Durante aquel interminable e incómodo viaje pudo comprobar con tristeza y preocupación el efecto que causaban las políticas centralistas de los gobiernos porteños en el ánimo de los habitantes de las provincias, que se sentían abandonados y usados por los “doctores de Buenos Aires”. No pudo contenerse y decidió informarle al gobierno con la vana intención de conmoverlo: “Es cierto que ni en mi camino al Rosario con el regimiento de mi cargo, ni en aquel triste pueblo, ni en la provincia de Córdoba y su capital, ni en las ciudades de Santiago, Tucumán y Jujuy que he visto de la provincia de Salta, he observado aquel entusiasmo que se manifestaba en los pueblos que recorrí cuando mi primera expedición al Paraguay; por el contrario, quejas, lamentos, frialdad, total indiferencia, y diré más, odio mortal, que casi estoy para ver si mejoraban […]. Créame V.E., el ejército no está en país amigo; no hay una sola demostración que no me lo indique, ni se nota que haya un solo hombre que se una a él, no digo para servirle, ni aun para ayudarle: todo se hace a costa de gastos y sacrificios, y aun los individuos en su particular lo notan en cualquiera de estos puntos que se dirijan a satisfacer sus primeras atenciones de la vida: es preciso andar a cada paso reglando los precios, porque se nos trata como a verdaderos enemigos, pero ¿qué mucho? Si se ha dicho que se acabó la hospitalidad con los porteños y que los han de exprimir hasta chuparles la sangre”.

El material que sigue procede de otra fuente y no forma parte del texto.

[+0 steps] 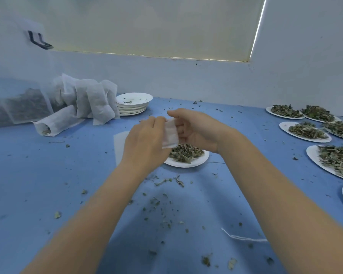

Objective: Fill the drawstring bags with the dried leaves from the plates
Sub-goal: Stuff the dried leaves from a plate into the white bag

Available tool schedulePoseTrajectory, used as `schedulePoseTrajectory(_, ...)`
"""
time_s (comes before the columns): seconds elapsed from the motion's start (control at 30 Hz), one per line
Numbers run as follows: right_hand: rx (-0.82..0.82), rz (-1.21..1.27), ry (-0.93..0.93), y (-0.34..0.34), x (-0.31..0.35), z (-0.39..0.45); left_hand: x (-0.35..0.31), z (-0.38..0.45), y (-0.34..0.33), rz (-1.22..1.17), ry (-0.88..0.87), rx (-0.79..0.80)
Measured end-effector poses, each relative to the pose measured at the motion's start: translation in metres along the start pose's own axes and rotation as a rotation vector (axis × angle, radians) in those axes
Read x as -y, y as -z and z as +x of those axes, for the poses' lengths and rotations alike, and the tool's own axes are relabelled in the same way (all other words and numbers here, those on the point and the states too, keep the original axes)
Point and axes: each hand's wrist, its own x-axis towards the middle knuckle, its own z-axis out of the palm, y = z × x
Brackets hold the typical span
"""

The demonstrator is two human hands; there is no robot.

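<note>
Your left hand and right hand both pinch the bag, apparently empty, above the plate at 12 o'clock; treat it as light, limp mesh, gripping opposite rim edges to spread the mouth.

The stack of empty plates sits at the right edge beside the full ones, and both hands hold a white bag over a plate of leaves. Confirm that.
Wrong side: the head view shows the stack of empty plates at the back left, beside the filled bags.
</note>
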Motion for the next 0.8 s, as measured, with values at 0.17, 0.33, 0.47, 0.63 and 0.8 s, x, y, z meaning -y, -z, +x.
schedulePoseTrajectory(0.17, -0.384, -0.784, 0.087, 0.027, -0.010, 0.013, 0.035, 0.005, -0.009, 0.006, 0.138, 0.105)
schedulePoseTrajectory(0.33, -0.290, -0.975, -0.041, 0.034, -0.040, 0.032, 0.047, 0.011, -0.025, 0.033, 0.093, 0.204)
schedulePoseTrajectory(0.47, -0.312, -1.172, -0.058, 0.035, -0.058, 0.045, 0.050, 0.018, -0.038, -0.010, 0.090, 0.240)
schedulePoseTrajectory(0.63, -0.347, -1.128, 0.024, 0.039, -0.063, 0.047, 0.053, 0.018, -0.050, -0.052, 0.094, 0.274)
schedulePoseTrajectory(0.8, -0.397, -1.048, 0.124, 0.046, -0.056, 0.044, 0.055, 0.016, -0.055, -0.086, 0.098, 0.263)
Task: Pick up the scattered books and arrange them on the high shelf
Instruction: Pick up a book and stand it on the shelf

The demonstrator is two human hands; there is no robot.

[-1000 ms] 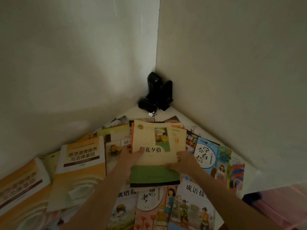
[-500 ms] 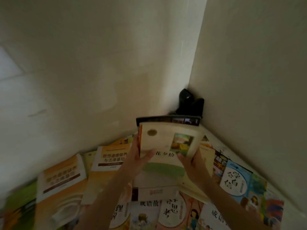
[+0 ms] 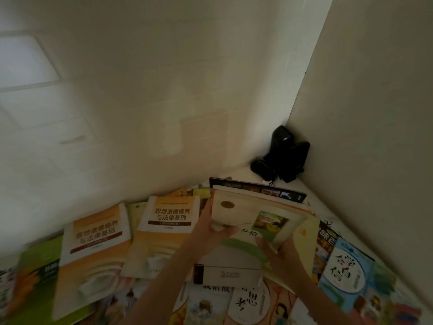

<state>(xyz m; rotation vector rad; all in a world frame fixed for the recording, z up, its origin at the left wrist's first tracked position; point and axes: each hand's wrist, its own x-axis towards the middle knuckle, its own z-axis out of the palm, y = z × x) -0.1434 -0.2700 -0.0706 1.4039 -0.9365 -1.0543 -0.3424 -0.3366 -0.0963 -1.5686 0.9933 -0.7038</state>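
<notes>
Cream covers are tilting up as I am lifting a small stack of books [image 3: 255, 216] off the pile; a second ago it was lying flat among the others. My left hand [image 3: 210, 227] is gripping its left edge, thumb on top, and my right hand [image 3: 278, 249] is clasping the near right corner. Scattered books [image 3: 168, 221] are still covering the shelf [image 3: 316, 202] to the left and near me, so I judge gathering is only beginning.

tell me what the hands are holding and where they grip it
Both hands hold a small stack of books topped by a cream-and-green paperback: the left hand grips its left edge, the right hand its lower right edge.
</notes>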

Desde la derrota sufrida por Castelli y Balcarce el 20 de junio de 1811 en Huaqui, a orillas del lago Titicaca, en el límite entre las actuales repúblicas de Bolivia y Perú, unos 1500 hombres desarrapados, desarmados y mal alimentados habían tenido que retirarse del Alto Perú, enfrentando a las fuerzas realistas que les pisaban los talones, hasta finalmente refugiarse en Jujuy. 

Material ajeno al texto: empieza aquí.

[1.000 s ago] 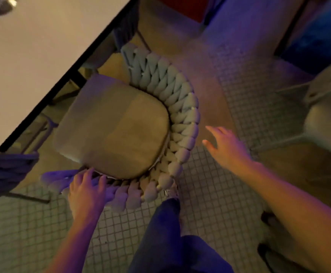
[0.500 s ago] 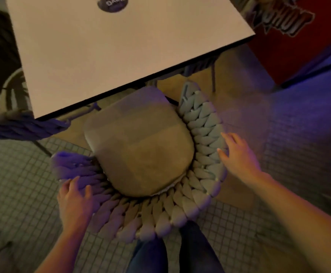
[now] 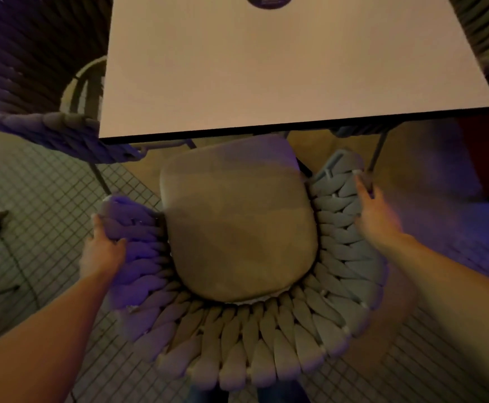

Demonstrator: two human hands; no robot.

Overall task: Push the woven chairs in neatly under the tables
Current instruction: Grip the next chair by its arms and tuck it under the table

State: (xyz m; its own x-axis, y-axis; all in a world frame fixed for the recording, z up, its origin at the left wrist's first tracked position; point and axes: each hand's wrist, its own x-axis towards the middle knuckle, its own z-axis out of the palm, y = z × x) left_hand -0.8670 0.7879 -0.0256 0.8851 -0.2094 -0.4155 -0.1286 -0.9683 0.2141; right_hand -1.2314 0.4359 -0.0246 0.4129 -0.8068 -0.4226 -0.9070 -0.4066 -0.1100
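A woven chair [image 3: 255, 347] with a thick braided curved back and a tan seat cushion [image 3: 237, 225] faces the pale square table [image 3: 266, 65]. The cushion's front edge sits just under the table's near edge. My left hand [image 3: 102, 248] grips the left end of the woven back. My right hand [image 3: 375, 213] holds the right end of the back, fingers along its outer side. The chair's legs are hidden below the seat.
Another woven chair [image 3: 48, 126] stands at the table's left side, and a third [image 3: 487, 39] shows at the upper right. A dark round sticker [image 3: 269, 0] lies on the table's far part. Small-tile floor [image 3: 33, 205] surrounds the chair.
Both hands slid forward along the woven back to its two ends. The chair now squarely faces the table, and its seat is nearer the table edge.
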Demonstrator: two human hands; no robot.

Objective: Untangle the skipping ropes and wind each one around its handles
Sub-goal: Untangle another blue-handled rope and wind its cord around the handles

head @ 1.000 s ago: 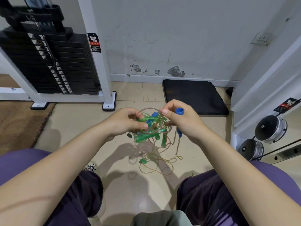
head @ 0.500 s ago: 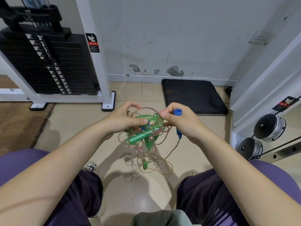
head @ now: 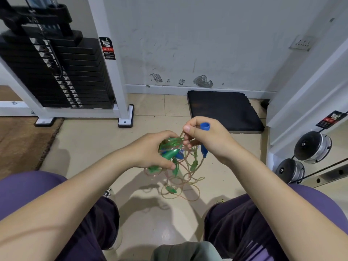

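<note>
The ropes [head: 177, 166] are one tangled clump of thin translucent cord with green handles and blue bits, held in the air between the knees above the floor [head: 90, 144]. Loose loops hang below the clump, and the lowest ones seem to reach the tiles.

The left hand [head: 150, 149] curls round the left side of the clump, thumb under a green handle [head: 170, 153]. The right hand [head: 209, 140] grips a blue handle [head: 204, 138] upright in its fist, cap showing above and tapered end below. Its thumb and forefinger pinch cord at the top of the clump. The two hands are close, nearly touching.

Bare tile lies ahead of the hands up to the black mat [head: 226, 110] by the wall. A weight stack [head: 56, 72] in a white frame stands well to the left, its foot near the floor's open part. A brown carpet [head: 20, 144] borders the tiles on the left. Dumbbells [head: 310, 146] and a white frame close the right side, near the right forearm.
</note>
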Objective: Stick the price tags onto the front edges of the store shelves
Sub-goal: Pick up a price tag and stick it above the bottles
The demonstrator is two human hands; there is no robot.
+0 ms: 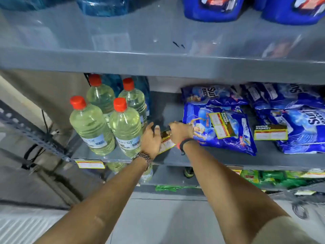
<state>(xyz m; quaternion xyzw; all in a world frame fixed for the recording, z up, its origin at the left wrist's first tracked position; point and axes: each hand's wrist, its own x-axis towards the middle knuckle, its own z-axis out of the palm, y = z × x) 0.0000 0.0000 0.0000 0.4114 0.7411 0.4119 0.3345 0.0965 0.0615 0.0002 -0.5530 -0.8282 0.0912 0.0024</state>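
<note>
- Right now, head view: both arms reach into the middle shelf (202, 161), and the left hand (150, 138) and right hand (179, 133) meet over a yellow-edged price tag (166, 144) lying just behind the shelf's front lip.
- Left hand's fingers curl loosely at the tag's left end; whether they actually pinch it, I cannot tell, the hand hides the contact.
- Right hand's fingers are bunched closed above the tag's top edge, and something dark shows between the 2 hands; what it is stays unclear.
- 2 more loose tags wait: one (221, 125) lies on a blue detergent pouch (219, 127), another (270, 134) rests against the next pouch over.
- 1 tag (90, 164) is already on the front edge, below 4 red-capped bottles (107, 120) standing at the left.
- Handling call: this tag looks like thin card or paper, very light, bendy, easy to crease; if adhesive-backed it will grab fingers.
- Best hold, I reckon, is by the 2 short ends, keeping it flat and taut, then pressing from the middle outward along the edge.
</note>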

El panorama que encontró Belgrano al llegar era desolador: de esos 1500 soldados, casi 500 se encontraban heridos o enfermos. Apenas contaban con 600 fusiles y 25 balas para cada uno. La moral estaba por el piso y la disciplina no existía. En ese contexto –para cualquier otro, desolador–, Manuel Belgrano comenzó a planificar lo que se convertiría en una de las hazañas más notables de la historia argentina: el éxodo del pueblo jujeño para dejarle tierra arrasada al enemigo, bajar hasta un sitio seguro y lanzar una fulminante contraofensiva que se concretaría en las decisivas victorias de Tucumán y Salta.